# Exercise
With all images left out, restate the records below exactly as written.

══ Given entries

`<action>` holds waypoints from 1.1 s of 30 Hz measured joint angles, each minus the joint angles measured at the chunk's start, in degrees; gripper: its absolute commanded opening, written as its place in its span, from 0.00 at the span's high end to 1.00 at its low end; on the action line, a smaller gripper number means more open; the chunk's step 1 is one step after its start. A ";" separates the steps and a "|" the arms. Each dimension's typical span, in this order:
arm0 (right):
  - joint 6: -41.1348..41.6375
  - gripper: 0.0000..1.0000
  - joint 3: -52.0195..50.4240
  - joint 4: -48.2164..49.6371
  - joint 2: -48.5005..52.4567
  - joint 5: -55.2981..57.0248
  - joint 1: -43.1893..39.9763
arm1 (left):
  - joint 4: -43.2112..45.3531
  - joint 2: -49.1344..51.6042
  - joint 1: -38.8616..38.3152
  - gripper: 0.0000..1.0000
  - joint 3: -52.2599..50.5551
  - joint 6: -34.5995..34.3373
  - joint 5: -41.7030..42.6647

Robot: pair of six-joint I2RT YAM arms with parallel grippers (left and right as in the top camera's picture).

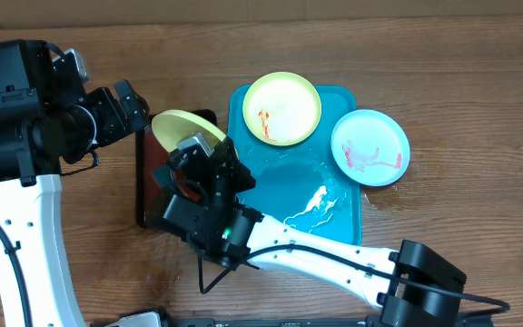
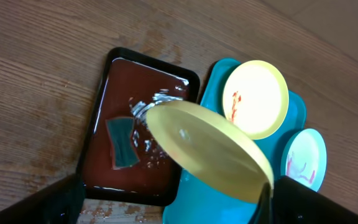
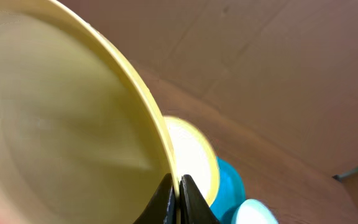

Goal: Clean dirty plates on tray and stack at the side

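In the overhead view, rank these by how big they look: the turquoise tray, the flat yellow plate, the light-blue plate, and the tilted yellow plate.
1. Turquoise tray.
2. Flat yellow plate and light-blue plate: look alike, a tie.
Tilted yellow plate: partly hidden behind the arm, so unranked.

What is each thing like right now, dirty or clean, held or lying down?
held yellow plate: tilted, pinched at its rim.
right gripper: shut on held yellow plate.
left gripper: open, empty.
second yellow plate: flat on blue tray, red smear.
blue plate: red smears, across tray's edge.
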 measured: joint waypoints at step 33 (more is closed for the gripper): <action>8.44 0.78 -25.59 -21.27 -4.52 -79.43 -41.42 | -0.57 18.88 -19.65 0.43 -0.11 3.06 0.00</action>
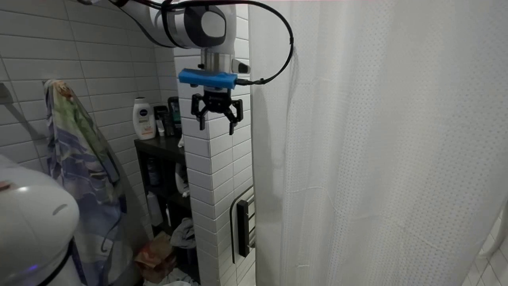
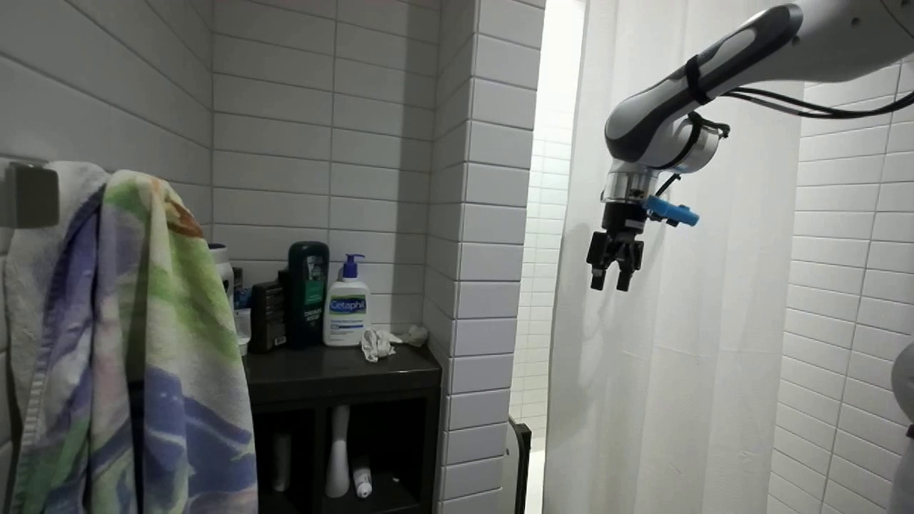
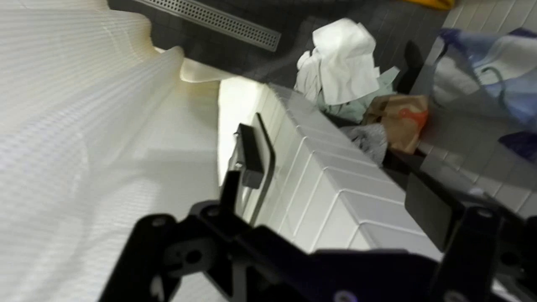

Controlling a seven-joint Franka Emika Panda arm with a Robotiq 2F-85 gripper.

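Your jaws hang in the air, spread wide, and in an exterior view the tiled pillar (image 1: 220,159) shows through the gap between their tips. Nearest to them is the white shower curtain (image 1: 381,143), just beside the jaws — though depth is hard to judge, so you cannot tell exactly how close the cloth comes. Both exterior views cut the curtain off at top and bottom, and its folds blur in the wrist view, where the jaws themselves run out past the bottom and right edges. The curtain also hides one end of the black-ended metal rack (image 1: 243,228), and the pillar covers part of the dark shelf (image 1: 160,149). On that shelf you can read the big name on the Cetaphil bottle (image 2: 348,314), but the hanging towel (image 2: 186,343) masks much of a white bottle (image 2: 226,275) at the left. Below, a heap of white cloth (image 3: 346,58) lies on the dark floor (image 3: 235,61) near a paper bag (image 3: 398,119) — and a yellow thing (image 3: 436,2), clipped by the wrist view's top edge, you cannot name. The white rounded shape (image 1: 31,226) at an exterior view's lower left is cut off too.
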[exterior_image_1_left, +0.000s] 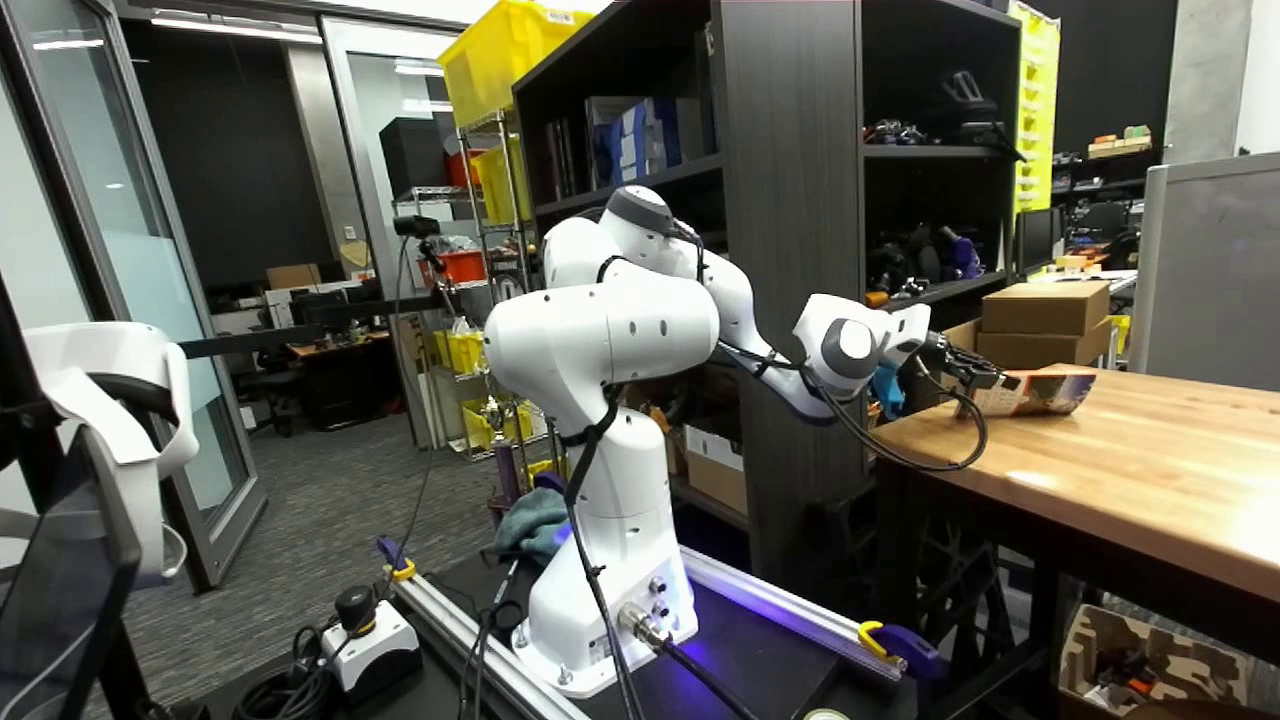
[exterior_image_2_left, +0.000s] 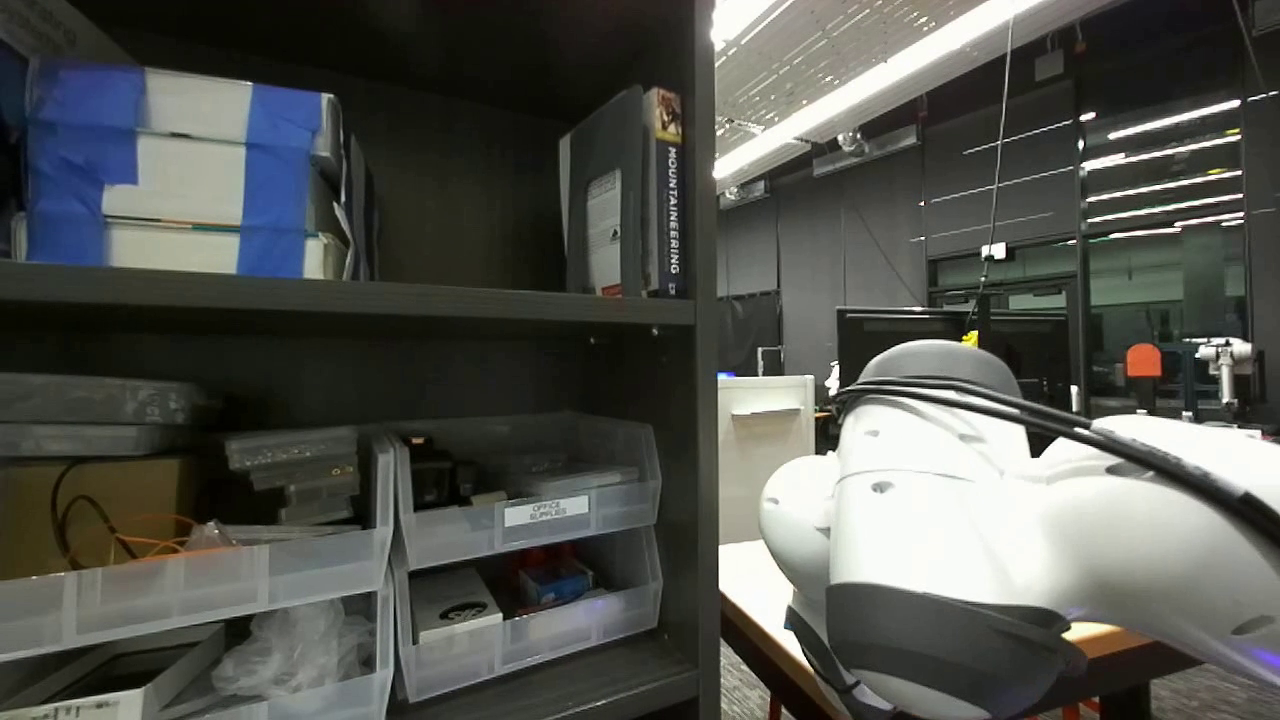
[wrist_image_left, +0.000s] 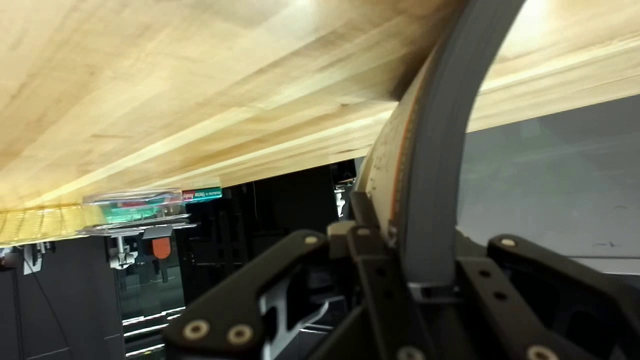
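The tabletop (exterior_image_1_left: 1185, 445) spreads from its edge past the clamped book (exterior_image_1_left: 1045, 393).

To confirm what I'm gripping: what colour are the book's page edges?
The page edges look grey, showing best in the wrist view.

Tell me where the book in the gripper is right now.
In an exterior view, the book is toward the right, at the left end of the wooden table, clamped in the gripper, with cardboard boxes behind it.
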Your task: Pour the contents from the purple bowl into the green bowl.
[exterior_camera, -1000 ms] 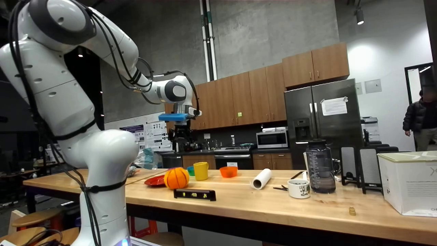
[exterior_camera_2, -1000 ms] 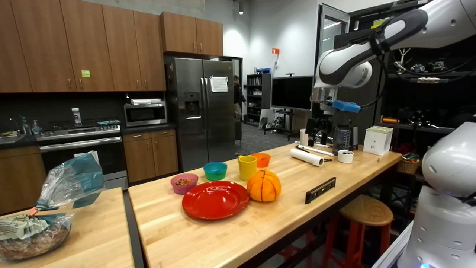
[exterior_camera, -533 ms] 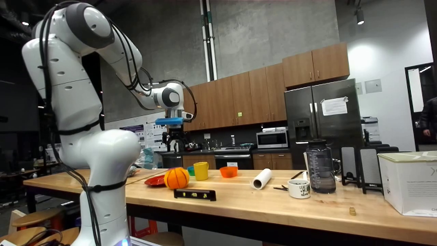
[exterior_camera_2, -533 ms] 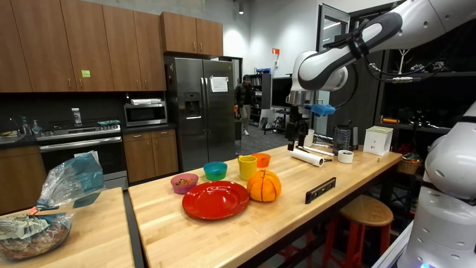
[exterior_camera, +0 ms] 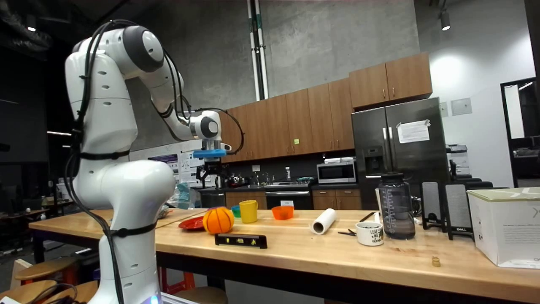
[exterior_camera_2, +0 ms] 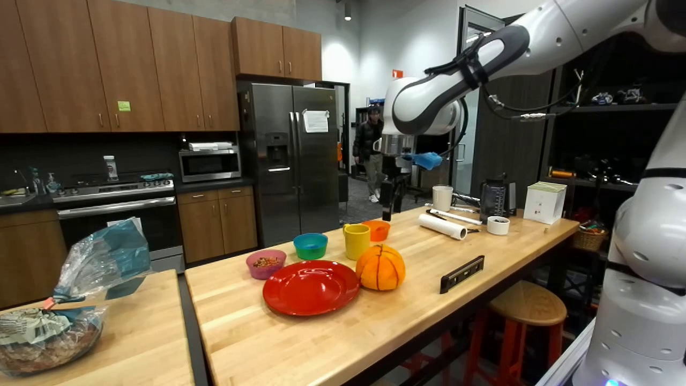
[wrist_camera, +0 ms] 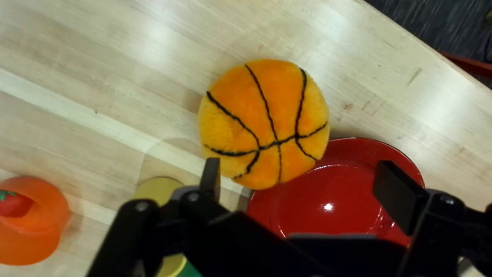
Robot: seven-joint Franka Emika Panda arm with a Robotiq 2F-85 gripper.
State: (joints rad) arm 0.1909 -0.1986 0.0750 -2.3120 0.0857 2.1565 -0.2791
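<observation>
Bowl (exterior_camera_2: 261, 273), pinkish purple, brownish bits (exterior_camera_2: 266, 262) inside

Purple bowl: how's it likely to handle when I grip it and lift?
The purple bowl looks thin-walled and translucent, like plastic, so it is probably light and may flex under a hard squeeze. Its smooth-looking sides could slip if pinched lightly. The small bits inside look loose, so they may shift and spill if it tilts.

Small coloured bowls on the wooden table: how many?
3. In an exterior view, left to right: translucent purple bowl beside the round red plate, round blue-green bowl, orange bowl behind the cylindrical yellow mug. The blue-green may be two nested; others may be hidden.
</observation>
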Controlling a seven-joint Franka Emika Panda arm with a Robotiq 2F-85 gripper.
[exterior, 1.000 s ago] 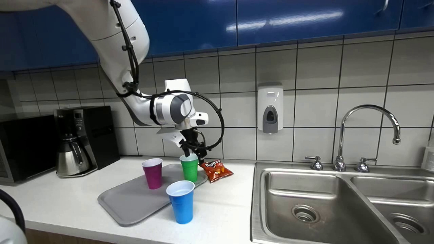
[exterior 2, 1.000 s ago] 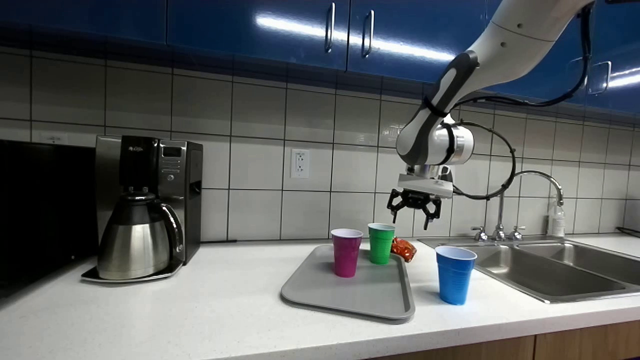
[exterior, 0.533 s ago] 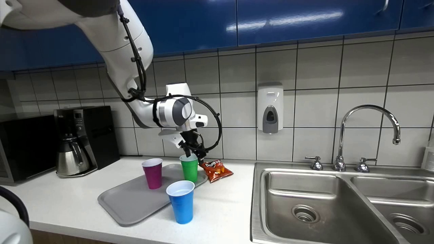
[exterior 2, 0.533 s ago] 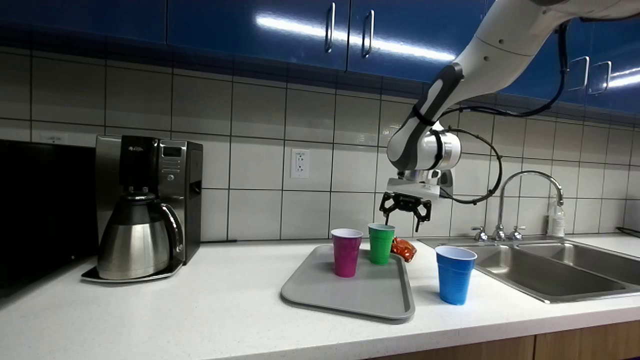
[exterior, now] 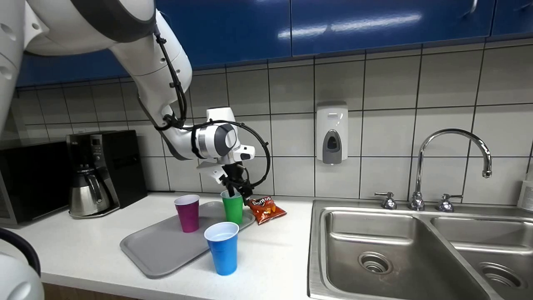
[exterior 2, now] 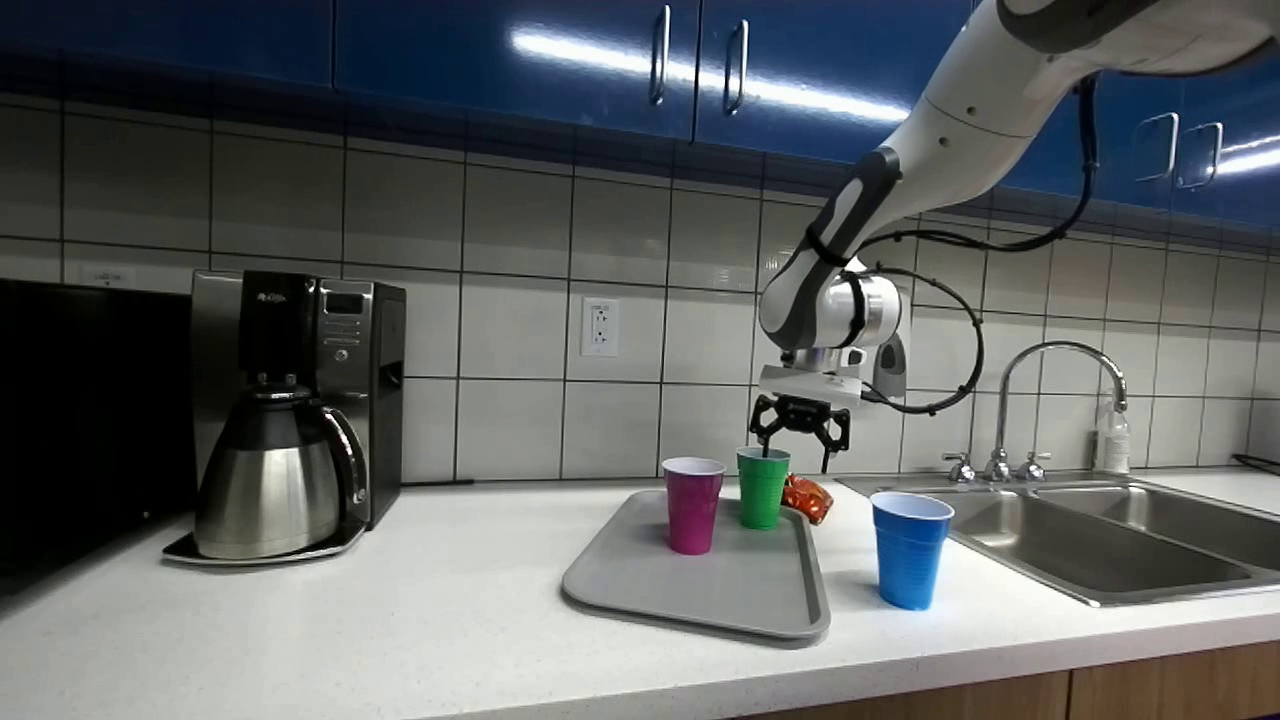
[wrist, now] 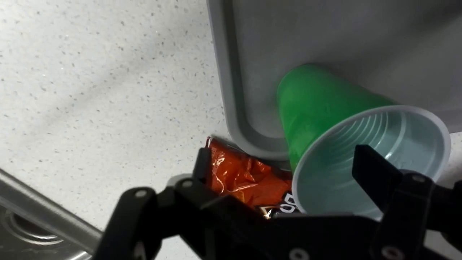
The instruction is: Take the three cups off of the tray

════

# Response area
`<action>` holds waypoints from 1.1 s of 30 Hz measured joint angles, each minus the joint angles measured at the chunk's start, in degrees; gripper: its absolute commanded opening, written as its place in its span, from 0.00 at the span's high end to 1.00 at its low end; on the action line, a smaller gripper number means more open; the chunk's step 1 is one step after its start. A ";" separates the steps and a "|" the arms. Each dimension's typical span, in this order:
arm0 (right):
  - joint 6: -41.1348..41.6375
  - gripper: 0.0000..1.0000
  - joint 3: -52.0195..50.4240
  - joint 4: -48.2164..49.6371
  - joint 2: -48.5005..52.4567
  - joint 5: -55.2981..57.0248
  - joint 1: -43.1893..39.9763
arm1 (left):
  - joint 4: -43.2112..45.3531
  - joint 2: -49.1344..51.6042
  - joint 1: -38.8616..38.3152
  - gripper: 0.0000..1.0000
  - joint 3: -52.2599..50.5551
  - joint 6: -34.5995..34.3373
  - joint 5: -41.7030..42.6647

Robot: pair of six-joint I2RT YAM arms with parallel grippers (left and right as in the top camera's picture).


Goal: Clean dirty plates on tray and stack at the side

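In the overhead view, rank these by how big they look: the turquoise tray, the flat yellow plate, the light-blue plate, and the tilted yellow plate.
1. Turquoise tray.
2. Flat yellow plate and light-blue plate: look alike, a tie.
Tilted yellow plate: partly hidden behind the arm, so unranked.

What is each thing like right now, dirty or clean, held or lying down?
held yellow plate: tilted, pinched at its rim.
right gripper: shut on held yellow plate.
left gripper: open, empty.
second yellow plate: flat on blue tray, red smear.
blue plate: red smears, across tray's edge.
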 measured: joint waypoints at step 33 (more is closed for the gripper): <action>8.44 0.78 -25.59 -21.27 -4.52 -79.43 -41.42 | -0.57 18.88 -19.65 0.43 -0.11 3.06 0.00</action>

Controlling a seven-joint Franka Emika Panda arm with a Robotiq 2F-85 gripper.

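Your jaws hang in the air, spread wide, and in an exterior view the tiled pillar (image 1: 220,159) shows through the gap between their tips. Nearest to them is the white shower curtain (image 1: 381,143), just beside the jaws — though depth is hard to judge, so you cannot tell exactly how close the cloth comes. Both exterior views cut the curtain off at top and bottom, and its folds blur in the wrist view, where the jaws themselves run out past the bottom and right edges. The curtain also hides one end of the black-ended metal rack (image 1: 243,228), and the pillar covers part of the dark shelf (image 1: 160,149). On that shelf you can read the big name on the Cetaphil bottle (image 2: 348,314), but the hanging towel (image 2: 186,343) masks much of a white bottle (image 2: 226,275) at the left. Below, a heap of white cloth (image 3: 346,58) lies on the dark floor (image 3: 235,61) near a paper bag (image 3: 398,119) — and a yellow thing (image 3: 436,2), clipped by the wrist view's top edge, you cannot name. The white rounded shape (image 1: 31,226) at an exterior view's lower left is cut off too.
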[exterior_image_1_left, +0.000s] 
[exterior_image_2_left, +0.000s] 
[wrist_image_left, +0.000s] 
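The tabletop (exterior_image_1_left: 1185, 445) spreads from its edge past the clamped book (exterior_image_1_left: 1045, 393).

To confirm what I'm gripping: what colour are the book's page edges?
The page edges look grey, showing best in the wrist view.

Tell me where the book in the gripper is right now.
In an exterior view, the book is toward the right, at the left end of the wooden table, clamped in the gripper, with cardboard boxes behind it.
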Your task: Pour the contents from the purple bowl into the green bowl.
[exterior_camera, -1000 ms] 
[exterior_camera_2, -1000 ms] 
[exterior_camera, -533 ms] 
[exterior_camera_2, -533 ms] 
[exterior_camera, +0 ms] 
[exterior_camera_2, +0 ms] 
[wrist_camera, +0 ms] 
Robot: seven-joint Franka Emika Panda arm with a Robotiq 2F-85 gripper.
State: (joints rad) arm 0.1909 -0.1986 0.0750 -2.3120 0.0857 2.1565 -0.2791
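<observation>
Bowl (exterior_camera_2: 261, 273), pinkish purple, brownish bits (exterior_camera_2: 266, 262) inside

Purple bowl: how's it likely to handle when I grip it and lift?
The purple bowl looks thin-walled and translucent, like plastic, so it is probably light and may flex under a hard squeeze. Its smooth-looking sides could slip if pinched lightly. The small bits inside look loose, so they may shift and spill if it tilts.

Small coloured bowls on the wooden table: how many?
3. In an exterior view, left to right: translucent purple bowl beside the round red plate, round blue-green bowl, orange bowl behind the cylindrical yellow mug. The blue-green may be two nested; others may be hidden.
</observation>
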Controlling a seven-joint Franka Emika Panda arm with a Robotiq 2F-85 gripper.
[exterior, 1.000 s ago] 
[exterior 2, 1.000 s ago] 
[exterior, 0.533 s ago] 
[exterior 2, 0.533 s ago] 
[exterior, now] 
[exterior 2, now] 
[wrist, now] 
The instruction is: Take the three cups off of the tray

The complete answer has been presented.